Start of Material shown
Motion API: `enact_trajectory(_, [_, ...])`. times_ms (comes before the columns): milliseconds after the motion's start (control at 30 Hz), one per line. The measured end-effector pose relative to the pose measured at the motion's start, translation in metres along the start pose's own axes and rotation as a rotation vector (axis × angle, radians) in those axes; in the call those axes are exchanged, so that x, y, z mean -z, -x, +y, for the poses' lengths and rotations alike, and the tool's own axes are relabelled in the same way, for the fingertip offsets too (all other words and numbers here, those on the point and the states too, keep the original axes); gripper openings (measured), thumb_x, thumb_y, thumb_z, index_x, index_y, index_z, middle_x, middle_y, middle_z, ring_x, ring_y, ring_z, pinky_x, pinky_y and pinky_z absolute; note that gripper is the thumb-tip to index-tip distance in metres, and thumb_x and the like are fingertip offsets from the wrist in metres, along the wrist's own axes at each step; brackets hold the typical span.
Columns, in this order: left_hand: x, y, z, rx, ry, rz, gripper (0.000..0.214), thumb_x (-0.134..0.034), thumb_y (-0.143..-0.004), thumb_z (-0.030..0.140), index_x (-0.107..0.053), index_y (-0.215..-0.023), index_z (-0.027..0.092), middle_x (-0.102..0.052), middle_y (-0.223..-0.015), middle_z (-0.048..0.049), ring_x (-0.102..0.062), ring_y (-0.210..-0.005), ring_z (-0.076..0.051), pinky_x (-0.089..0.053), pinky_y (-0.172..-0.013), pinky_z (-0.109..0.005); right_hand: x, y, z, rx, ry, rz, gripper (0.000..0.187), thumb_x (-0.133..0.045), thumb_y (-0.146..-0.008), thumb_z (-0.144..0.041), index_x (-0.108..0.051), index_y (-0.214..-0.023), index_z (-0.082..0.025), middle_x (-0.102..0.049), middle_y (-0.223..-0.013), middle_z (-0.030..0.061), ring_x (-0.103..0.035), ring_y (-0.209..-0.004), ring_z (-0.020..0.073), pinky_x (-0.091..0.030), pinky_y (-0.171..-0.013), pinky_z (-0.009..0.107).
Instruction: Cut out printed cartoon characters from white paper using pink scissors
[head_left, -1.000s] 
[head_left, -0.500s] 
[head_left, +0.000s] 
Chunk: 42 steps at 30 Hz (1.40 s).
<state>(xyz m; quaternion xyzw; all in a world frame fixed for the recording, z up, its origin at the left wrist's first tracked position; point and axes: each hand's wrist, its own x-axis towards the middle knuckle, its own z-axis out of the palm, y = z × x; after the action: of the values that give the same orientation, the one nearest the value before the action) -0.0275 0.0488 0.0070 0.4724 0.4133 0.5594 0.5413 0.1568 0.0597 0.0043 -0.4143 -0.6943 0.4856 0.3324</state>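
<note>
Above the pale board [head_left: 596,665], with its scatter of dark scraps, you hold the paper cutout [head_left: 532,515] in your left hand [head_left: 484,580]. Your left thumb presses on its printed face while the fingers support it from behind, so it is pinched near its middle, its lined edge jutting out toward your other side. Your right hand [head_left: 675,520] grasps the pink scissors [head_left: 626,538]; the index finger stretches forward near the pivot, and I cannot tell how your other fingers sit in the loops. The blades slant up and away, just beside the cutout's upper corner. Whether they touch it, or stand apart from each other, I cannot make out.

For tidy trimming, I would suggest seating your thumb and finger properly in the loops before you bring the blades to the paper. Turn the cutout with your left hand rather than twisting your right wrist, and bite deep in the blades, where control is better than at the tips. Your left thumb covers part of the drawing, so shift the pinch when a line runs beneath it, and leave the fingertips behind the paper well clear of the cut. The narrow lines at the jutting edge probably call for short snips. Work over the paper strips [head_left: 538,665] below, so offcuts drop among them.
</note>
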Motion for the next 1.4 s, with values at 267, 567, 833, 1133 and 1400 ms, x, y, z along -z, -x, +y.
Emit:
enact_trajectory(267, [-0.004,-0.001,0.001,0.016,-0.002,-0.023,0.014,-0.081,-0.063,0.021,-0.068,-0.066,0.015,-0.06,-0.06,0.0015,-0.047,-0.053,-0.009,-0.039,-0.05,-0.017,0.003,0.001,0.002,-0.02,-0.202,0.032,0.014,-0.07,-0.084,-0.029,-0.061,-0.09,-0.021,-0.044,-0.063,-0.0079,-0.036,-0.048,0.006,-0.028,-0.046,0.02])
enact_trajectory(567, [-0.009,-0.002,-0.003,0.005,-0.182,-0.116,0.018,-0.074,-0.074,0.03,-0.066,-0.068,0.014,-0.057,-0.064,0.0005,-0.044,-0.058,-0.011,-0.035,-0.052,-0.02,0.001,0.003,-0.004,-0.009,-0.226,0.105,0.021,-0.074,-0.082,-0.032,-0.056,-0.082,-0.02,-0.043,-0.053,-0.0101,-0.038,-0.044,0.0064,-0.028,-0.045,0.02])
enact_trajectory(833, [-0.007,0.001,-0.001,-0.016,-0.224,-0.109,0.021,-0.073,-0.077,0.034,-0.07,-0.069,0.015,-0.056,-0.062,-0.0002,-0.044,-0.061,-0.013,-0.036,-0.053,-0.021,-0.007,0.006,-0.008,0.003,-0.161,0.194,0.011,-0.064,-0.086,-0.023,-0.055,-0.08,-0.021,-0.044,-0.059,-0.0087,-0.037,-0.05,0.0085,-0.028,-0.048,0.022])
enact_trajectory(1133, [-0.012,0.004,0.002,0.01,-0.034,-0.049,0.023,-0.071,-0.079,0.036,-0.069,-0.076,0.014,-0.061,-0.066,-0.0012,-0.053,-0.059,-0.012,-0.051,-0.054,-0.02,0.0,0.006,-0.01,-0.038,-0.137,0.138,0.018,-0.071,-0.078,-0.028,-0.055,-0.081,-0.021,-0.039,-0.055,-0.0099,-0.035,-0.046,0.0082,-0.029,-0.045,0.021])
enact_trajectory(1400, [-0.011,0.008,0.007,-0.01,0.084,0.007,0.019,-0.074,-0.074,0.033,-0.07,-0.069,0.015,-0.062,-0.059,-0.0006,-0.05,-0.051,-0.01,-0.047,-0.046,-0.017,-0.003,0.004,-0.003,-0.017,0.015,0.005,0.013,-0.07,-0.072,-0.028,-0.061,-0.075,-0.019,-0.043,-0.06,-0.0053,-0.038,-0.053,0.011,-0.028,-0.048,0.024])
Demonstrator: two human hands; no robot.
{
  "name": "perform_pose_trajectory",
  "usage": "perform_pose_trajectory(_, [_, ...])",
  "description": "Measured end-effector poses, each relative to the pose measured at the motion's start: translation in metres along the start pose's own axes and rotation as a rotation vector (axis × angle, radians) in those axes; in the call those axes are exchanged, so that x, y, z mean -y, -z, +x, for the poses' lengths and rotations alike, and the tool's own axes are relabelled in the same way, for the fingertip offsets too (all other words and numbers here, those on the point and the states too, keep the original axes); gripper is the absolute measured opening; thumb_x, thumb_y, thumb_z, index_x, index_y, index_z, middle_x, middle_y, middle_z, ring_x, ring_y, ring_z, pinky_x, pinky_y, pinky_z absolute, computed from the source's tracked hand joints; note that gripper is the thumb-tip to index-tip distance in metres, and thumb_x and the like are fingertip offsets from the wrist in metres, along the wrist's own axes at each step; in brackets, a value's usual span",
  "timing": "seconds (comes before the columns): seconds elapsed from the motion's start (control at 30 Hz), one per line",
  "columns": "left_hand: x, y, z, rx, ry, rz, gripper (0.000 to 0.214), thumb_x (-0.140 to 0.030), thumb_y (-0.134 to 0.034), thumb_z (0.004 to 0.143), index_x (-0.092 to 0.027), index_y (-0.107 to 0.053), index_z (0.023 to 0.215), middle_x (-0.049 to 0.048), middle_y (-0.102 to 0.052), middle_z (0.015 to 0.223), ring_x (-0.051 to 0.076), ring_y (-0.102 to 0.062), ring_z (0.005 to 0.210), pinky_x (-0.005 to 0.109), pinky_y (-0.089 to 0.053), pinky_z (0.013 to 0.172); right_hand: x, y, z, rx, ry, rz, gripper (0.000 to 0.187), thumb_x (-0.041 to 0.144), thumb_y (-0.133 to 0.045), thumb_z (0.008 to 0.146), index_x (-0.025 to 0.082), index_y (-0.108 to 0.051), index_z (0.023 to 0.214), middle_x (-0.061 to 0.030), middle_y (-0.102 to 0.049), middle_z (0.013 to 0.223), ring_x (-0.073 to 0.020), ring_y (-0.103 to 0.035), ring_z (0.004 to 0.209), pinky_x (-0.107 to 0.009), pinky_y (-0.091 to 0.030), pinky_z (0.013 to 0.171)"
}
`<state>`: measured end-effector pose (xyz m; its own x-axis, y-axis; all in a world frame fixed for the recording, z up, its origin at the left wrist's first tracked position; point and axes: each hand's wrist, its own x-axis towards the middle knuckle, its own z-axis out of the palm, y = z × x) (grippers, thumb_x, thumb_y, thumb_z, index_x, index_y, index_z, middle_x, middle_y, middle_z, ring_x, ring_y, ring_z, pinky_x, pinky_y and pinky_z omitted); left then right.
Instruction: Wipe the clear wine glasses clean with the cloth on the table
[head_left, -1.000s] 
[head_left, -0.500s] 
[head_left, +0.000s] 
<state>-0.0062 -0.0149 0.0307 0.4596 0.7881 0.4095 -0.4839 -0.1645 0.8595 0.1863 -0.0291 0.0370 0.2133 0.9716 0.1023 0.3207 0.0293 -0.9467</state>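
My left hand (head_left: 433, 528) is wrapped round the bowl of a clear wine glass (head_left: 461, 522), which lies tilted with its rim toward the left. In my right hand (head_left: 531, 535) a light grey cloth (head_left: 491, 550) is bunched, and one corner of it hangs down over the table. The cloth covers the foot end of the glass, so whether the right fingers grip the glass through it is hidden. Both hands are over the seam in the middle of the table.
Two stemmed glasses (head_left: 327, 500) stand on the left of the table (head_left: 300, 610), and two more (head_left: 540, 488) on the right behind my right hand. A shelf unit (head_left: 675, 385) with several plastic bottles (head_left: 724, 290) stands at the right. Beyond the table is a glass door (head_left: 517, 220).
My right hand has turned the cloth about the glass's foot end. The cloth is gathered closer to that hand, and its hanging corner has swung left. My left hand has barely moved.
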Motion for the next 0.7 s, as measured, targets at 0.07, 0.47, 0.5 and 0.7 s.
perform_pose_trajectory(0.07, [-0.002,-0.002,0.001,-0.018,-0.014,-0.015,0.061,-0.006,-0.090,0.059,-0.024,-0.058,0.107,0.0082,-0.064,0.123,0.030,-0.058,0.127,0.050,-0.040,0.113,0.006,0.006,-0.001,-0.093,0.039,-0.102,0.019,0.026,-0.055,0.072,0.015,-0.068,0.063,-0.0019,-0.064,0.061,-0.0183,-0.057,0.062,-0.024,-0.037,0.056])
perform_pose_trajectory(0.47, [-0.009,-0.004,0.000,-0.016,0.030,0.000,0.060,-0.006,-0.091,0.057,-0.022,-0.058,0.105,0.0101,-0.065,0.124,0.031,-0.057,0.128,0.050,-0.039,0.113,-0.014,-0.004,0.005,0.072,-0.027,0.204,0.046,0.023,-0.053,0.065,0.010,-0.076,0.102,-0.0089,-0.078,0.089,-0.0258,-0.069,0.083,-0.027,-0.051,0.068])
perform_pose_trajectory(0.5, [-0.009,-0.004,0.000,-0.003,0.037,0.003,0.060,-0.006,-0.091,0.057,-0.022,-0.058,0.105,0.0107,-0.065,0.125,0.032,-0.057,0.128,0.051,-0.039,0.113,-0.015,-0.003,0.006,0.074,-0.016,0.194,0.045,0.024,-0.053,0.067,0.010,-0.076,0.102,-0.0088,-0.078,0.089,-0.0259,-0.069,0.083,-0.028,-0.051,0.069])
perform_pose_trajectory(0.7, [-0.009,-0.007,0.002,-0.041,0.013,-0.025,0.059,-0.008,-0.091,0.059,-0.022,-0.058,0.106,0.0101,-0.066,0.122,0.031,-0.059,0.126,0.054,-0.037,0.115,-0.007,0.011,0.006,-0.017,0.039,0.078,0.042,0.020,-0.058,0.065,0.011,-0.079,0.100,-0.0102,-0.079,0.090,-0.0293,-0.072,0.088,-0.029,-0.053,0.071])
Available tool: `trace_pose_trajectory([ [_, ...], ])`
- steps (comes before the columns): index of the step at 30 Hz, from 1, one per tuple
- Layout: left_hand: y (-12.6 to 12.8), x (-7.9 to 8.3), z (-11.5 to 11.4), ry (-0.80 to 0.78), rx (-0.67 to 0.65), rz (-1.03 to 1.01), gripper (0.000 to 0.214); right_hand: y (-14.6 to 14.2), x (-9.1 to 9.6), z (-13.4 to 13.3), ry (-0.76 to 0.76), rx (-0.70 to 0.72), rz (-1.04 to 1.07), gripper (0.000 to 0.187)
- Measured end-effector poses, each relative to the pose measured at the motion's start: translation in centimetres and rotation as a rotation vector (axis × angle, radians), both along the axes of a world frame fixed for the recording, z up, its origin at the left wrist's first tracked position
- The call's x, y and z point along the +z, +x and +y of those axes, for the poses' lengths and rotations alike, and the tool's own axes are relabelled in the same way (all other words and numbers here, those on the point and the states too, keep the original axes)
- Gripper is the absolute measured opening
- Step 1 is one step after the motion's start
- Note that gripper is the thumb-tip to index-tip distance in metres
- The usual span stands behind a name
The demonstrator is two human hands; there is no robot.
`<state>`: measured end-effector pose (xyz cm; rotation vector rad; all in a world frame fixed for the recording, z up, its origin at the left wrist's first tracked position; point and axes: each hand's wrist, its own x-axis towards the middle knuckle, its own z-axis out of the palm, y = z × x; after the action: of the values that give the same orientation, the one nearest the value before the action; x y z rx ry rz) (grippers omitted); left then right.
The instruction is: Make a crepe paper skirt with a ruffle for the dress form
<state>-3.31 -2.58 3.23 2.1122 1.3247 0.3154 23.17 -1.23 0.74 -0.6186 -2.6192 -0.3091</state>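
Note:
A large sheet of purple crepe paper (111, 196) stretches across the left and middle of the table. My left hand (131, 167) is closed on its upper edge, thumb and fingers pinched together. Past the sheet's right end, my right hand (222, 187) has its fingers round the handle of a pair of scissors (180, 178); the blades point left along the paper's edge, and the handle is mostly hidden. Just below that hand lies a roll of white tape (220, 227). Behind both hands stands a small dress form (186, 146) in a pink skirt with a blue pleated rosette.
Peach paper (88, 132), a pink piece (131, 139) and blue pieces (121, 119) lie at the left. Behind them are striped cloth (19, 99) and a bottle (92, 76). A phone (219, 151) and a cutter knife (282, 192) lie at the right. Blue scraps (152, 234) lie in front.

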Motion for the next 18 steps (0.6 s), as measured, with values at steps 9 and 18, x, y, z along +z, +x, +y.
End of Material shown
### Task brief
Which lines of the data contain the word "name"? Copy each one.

### Task solution
  "name": "perform_pose_trajectory",
- The usual span stands behind a name

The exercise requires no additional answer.